Il poursuit : "Tout le monde attend également les derniers chiffres de l’inflation du mois de septembre pour voir s’il y aura une amélioration ou non. Cela donnera un signe aux investisseurs par rapport à la position de la Banque centrale. L’impact de la récente hausse de 50 points de base sur la croissance économique, ainsi que sur la valeur du dirham, est en train d’être observée. Le dirham s’est déprécié depuis le début de l’année ; il faudra voir si cela va se poursuivre malgré la hausse du taux directeur ou non".

Actuellement, les indicateurs sont en dégradation. L’inflation est en hausse constante depuis le mois de janvier, pour atteindre 8% en août, et les prévisions de croissance du Maroc en 2022 sont en baisse, tant chez Bank Al-Maghrib que chez le Fonds monétaire international, avec 0,8% attendu d’ici la fin de l’année.

Si ces indicateurs venaient à se dégrader, comment cela influencerait-il les stratégies d’investissement des institutionnels ?

Une hausse de la demande sur le marché obligataire et un retrait du marché action

En cas de durcissement monétaire additionnel et dégradation de la situation inflationniste dans les mois à venir, ce que nous constatons aujourd’hui ne fera que s’accentuer. En somme, cela ne fera que détourner les investisseurs du marché actions vers le secondaire, du fait de la hausse des taux qui s’accélère. A titre d’exemple, sur le marché secondaire en 2021, à maturité deux ans, les taux était de 1,73%. Ils atteignent désormais 2,50%.

"Il est clair que cette inflation aura un poids sur les stratégies d’investissement. Le marché restera attentif car les investisseurs chercheront une rentabilité intéressante et préféreront attendre une nouvelle hausse des taux pour investir ou acheter de la dette par exemple, car le rendement sera plus intéressant", explique le directeur de salle de marché.

Actuellement, le marché obligataire fait face à une pression haussière sur les taux, poussée par l’exigence des investisseurs. Cela découle de la hausse du taux directeur de BAM et de la persistance de l’inflation qui vient grignoter l’épargne. "Cette dernière n’est plus à caractère transitoire mais à caractère durable. Il s’agit d’une priorité pour la Banque centrale ; il n’est donc pas impossible que nous ayons affaire à une nouvelle hausse du taux directeur en décembre 2022 ou en mars 2023", confie notre autre interlocuteur.

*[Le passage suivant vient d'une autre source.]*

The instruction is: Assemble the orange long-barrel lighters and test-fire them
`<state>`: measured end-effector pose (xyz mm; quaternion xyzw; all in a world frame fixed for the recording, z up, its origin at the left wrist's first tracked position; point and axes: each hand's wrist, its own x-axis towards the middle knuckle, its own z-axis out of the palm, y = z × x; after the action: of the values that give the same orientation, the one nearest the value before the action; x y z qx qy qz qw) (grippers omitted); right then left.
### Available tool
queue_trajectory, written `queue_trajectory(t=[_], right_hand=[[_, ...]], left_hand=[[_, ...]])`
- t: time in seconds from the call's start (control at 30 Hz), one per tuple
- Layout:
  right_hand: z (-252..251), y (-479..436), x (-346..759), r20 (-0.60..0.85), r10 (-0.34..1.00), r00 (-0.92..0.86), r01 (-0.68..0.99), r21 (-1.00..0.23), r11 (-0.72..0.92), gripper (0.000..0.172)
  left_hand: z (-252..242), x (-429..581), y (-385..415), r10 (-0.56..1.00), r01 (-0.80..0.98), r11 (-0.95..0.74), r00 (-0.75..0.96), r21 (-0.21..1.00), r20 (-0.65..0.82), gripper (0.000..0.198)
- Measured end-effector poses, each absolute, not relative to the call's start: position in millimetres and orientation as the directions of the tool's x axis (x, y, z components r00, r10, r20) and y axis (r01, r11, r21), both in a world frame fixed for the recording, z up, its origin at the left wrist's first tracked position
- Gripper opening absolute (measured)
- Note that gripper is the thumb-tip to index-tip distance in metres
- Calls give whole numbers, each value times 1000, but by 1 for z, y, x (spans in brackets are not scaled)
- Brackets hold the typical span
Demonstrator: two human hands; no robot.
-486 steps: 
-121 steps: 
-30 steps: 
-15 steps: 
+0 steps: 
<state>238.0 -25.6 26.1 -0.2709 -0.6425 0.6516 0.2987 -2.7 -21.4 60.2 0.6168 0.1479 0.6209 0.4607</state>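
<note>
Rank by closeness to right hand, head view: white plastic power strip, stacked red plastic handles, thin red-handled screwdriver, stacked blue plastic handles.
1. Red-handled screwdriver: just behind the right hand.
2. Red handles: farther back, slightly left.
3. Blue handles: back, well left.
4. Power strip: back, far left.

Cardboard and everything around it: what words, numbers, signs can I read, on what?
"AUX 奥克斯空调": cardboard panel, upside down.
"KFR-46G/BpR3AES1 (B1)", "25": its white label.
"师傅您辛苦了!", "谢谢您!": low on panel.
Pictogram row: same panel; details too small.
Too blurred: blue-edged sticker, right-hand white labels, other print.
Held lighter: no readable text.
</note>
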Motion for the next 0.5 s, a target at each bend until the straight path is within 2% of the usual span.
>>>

D’ailleurs, dans un récent document publié fin septembre, la société de recherche Attijari Global Research (AGR) table sur un durcissement monétaire. Elle note que "l’impact à court terme de cette hausse sensible du Taux Directeur devrait a priori être restrictif sur la Demande intérieure à travers le canal des crédits bancaires. Néanmoins, cette 1ère hausse ne semble pas en mesure de rétablir les Taux réels en territoire positif. Par conséquent, les pressions sur la rémunération de l’épargne devraient se poursuivre à court terme". Il est également à noter que la dépréciation du dirham est un facteur aggravant cette inflation, du fait que le royaume est un importateur net et que 50% de ses importations sont libellées en dollar.

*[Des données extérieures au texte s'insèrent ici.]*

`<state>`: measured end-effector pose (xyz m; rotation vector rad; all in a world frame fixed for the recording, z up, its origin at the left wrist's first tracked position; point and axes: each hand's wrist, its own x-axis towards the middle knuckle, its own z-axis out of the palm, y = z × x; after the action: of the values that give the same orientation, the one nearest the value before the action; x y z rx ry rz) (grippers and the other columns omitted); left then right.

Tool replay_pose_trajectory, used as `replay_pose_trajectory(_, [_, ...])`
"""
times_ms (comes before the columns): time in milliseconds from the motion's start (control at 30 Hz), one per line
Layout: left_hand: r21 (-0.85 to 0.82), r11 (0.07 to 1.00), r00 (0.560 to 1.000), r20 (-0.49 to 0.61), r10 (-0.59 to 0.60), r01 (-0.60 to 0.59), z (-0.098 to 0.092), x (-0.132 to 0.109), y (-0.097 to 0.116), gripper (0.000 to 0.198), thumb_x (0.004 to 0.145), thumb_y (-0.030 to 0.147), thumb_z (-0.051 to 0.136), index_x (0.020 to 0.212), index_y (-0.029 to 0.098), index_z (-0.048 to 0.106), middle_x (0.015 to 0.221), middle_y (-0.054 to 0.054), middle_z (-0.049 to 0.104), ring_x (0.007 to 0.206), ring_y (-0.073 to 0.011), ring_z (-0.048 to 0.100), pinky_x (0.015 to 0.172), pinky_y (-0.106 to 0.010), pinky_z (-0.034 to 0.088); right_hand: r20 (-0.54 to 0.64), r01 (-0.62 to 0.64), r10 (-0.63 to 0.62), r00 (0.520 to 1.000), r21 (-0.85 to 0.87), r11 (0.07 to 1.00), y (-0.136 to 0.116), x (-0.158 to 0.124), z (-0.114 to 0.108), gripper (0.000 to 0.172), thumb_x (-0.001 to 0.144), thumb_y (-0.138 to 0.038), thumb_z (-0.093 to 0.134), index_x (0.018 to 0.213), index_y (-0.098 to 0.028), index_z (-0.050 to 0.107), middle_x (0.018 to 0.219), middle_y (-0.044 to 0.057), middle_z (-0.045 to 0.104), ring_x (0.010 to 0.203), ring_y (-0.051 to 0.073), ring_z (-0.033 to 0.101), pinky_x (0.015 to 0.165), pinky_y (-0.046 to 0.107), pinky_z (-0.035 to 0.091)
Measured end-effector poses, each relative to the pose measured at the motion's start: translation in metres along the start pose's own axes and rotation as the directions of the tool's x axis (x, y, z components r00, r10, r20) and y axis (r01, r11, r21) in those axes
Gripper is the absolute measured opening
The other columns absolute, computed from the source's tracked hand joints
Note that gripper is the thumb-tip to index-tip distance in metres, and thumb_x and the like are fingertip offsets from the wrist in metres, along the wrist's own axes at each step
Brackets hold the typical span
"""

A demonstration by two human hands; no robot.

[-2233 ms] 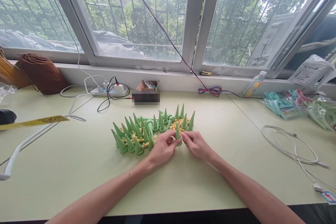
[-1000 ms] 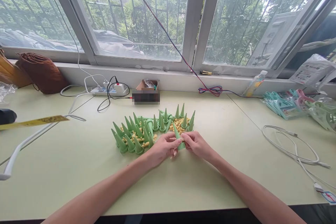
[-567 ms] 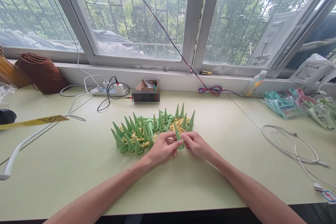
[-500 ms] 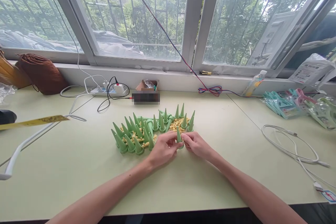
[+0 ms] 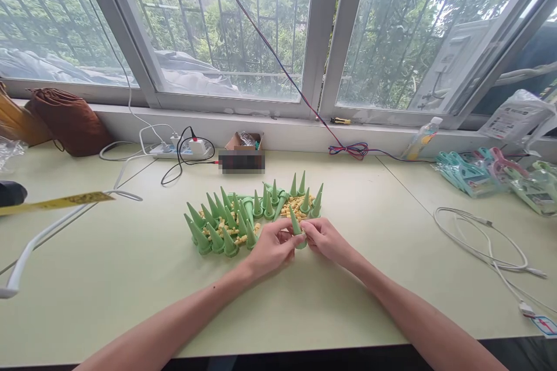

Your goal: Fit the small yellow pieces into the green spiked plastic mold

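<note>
Cone (image 5: 295, 224) is tight in my left grip (image 5: 270, 243); right grip (image 5: 324, 237) is pinched closed beside it, on what I can't tell; not done, I guess; loose bits (image 5: 296, 206) are left.

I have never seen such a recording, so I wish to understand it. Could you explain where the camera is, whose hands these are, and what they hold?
There is no machine: a person works with bare hands, and the camera sits on that person's head, looking forward and down. The left hand holds a green cone; the right hand pinches at its side, but whether it grips something small is hidden. On the table are more green cones and small yellow pieces; a brown bag sits behind, at left.
</note>
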<state>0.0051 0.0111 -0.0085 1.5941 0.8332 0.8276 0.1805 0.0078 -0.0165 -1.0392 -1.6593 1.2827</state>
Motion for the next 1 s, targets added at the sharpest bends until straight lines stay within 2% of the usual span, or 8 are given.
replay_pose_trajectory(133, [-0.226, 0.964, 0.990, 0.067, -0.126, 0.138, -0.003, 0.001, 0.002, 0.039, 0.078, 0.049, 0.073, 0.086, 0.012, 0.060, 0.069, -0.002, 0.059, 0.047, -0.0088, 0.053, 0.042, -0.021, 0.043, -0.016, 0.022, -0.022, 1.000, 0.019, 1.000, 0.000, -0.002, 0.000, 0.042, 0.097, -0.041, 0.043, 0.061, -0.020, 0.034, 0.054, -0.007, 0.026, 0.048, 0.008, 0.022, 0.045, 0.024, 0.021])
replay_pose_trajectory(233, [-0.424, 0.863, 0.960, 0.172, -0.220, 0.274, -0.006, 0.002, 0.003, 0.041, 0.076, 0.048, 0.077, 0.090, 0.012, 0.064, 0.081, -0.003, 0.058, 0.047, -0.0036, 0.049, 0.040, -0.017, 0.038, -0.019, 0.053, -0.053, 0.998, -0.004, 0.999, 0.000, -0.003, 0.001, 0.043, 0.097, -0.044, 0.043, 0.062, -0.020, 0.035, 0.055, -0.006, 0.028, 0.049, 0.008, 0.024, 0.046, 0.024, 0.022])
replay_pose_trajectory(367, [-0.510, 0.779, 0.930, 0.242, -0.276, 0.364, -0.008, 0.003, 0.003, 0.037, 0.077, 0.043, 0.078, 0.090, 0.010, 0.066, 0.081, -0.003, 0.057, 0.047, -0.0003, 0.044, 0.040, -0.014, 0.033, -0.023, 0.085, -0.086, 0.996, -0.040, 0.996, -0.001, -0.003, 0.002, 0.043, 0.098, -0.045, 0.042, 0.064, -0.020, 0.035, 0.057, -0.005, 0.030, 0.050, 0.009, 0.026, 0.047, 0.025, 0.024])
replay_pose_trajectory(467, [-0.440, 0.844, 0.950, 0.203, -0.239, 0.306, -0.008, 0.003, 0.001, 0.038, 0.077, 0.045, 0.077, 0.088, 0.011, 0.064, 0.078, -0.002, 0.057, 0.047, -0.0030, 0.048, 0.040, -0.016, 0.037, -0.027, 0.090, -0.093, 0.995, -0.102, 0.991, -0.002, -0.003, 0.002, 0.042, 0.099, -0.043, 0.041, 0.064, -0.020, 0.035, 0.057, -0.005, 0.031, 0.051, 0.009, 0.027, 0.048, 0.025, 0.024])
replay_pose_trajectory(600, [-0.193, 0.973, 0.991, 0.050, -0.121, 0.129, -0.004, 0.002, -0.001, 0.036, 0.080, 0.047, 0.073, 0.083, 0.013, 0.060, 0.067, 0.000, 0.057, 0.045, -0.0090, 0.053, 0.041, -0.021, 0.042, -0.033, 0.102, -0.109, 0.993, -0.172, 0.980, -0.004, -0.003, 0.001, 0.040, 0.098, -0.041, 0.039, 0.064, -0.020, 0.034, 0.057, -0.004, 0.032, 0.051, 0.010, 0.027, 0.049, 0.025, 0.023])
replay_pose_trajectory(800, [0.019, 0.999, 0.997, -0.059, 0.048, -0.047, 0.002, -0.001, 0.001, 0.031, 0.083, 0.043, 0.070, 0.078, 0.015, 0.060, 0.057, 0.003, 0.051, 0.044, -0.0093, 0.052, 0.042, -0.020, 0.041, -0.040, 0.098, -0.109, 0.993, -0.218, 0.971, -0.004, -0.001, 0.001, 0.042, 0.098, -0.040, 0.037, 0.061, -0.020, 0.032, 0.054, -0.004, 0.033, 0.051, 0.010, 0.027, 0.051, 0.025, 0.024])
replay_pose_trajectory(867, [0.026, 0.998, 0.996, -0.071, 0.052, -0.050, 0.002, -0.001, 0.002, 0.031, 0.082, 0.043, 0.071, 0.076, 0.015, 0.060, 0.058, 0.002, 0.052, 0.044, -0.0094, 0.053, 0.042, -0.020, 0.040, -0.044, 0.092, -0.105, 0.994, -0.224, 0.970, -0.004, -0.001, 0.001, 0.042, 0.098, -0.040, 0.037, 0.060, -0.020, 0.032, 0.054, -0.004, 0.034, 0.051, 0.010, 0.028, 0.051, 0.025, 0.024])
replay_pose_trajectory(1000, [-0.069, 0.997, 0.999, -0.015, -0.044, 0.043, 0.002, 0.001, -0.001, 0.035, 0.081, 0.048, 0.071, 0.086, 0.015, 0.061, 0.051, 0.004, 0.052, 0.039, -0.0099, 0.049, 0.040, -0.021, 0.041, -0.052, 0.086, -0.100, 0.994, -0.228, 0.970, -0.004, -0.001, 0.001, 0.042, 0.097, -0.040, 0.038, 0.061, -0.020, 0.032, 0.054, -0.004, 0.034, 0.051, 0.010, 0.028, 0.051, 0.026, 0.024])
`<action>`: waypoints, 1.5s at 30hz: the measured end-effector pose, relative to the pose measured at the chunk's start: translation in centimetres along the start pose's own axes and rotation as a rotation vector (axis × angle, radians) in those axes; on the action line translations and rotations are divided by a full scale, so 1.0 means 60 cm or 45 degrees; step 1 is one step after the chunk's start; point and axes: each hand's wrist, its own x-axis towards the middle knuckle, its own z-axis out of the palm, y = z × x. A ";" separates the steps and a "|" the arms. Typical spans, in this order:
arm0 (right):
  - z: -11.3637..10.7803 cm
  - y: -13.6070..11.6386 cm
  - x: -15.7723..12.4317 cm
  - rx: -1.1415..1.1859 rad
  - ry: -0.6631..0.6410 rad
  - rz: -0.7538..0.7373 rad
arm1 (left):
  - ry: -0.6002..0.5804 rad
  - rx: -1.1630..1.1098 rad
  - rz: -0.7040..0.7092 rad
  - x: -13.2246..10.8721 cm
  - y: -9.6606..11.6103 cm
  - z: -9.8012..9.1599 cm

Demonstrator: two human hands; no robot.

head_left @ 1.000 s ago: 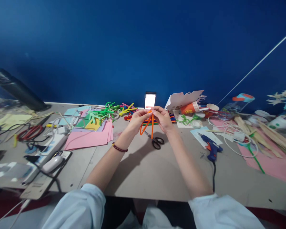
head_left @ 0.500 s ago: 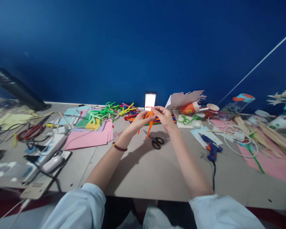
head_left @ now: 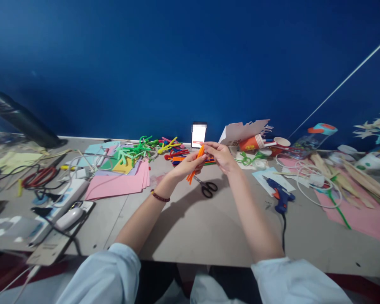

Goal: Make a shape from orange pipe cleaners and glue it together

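Closely curled, the fingers of the left hand (head_left: 190, 164) pinch an orange pipe cleaner (head_left: 194, 171) against the thumb, and its bent strands stick out both above and below the grip, tilted across the palm. The fingers of the right hand (head_left: 219, 155) lie pressed together and reach toward the upper end of the strands, right beside the left fingertips; whether they grip the orange pipe cleaner or only touch it is too small to tell. Both hands hang over the table, with a loose pile of multicoloured pipe cleaners (head_left: 180, 159) beyond them and black-handled scissors (head_left: 208, 189) lying just below. A beaded bracelet (head_left: 160, 196) circles the left wrist, and pale blue sleeves (head_left: 98, 276) are pushed back near the table edge. Farther out, a phone (head_left: 198, 135) stands propped against the blue wall (head_left: 190, 63). To the left lie green pipe cleaner shapes (head_left: 134, 152), pink card sheets (head_left: 117, 182) and a power strip (head_left: 71, 196). To the right are a blue hot glue gun (head_left: 280, 197) with its black cord, a red paper cup (head_left: 248, 143) on its side, and a coiled white cable (head_left: 313, 188) on pink paper (head_left: 357, 219).
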 end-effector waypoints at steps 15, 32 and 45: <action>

Ce contexte inflationniste et son impact sur l’épargne entraînent donc un attentisme des investisseurs, qui préfèrent alors se diriger vers des produits plus rémunérateurs. "Une telle situation augmente l’appétit des investisseurs pour les actifs plus rémunérateurs à l’instar des OPCI et du capital-risque. A cet effet, les financements innovants du Trésor se basant sur les mécanismes de gestion immobilière atteignent plus de 10 MMDH à fin août 2022", notait AGR.

Notre professionnel du marché nous explique que "dans le cas où une nouvelle hausse du taux directeur en décembre ou en mars, cela entraînerait une nouvelle baisse du marché action. Il y aura de nouveaux arbitrages vers d’autres classes d’actifs. Les niveaux de valorisation seront revus à la baisse et donc les investisseurs n’achèteront pas sur le marché actions".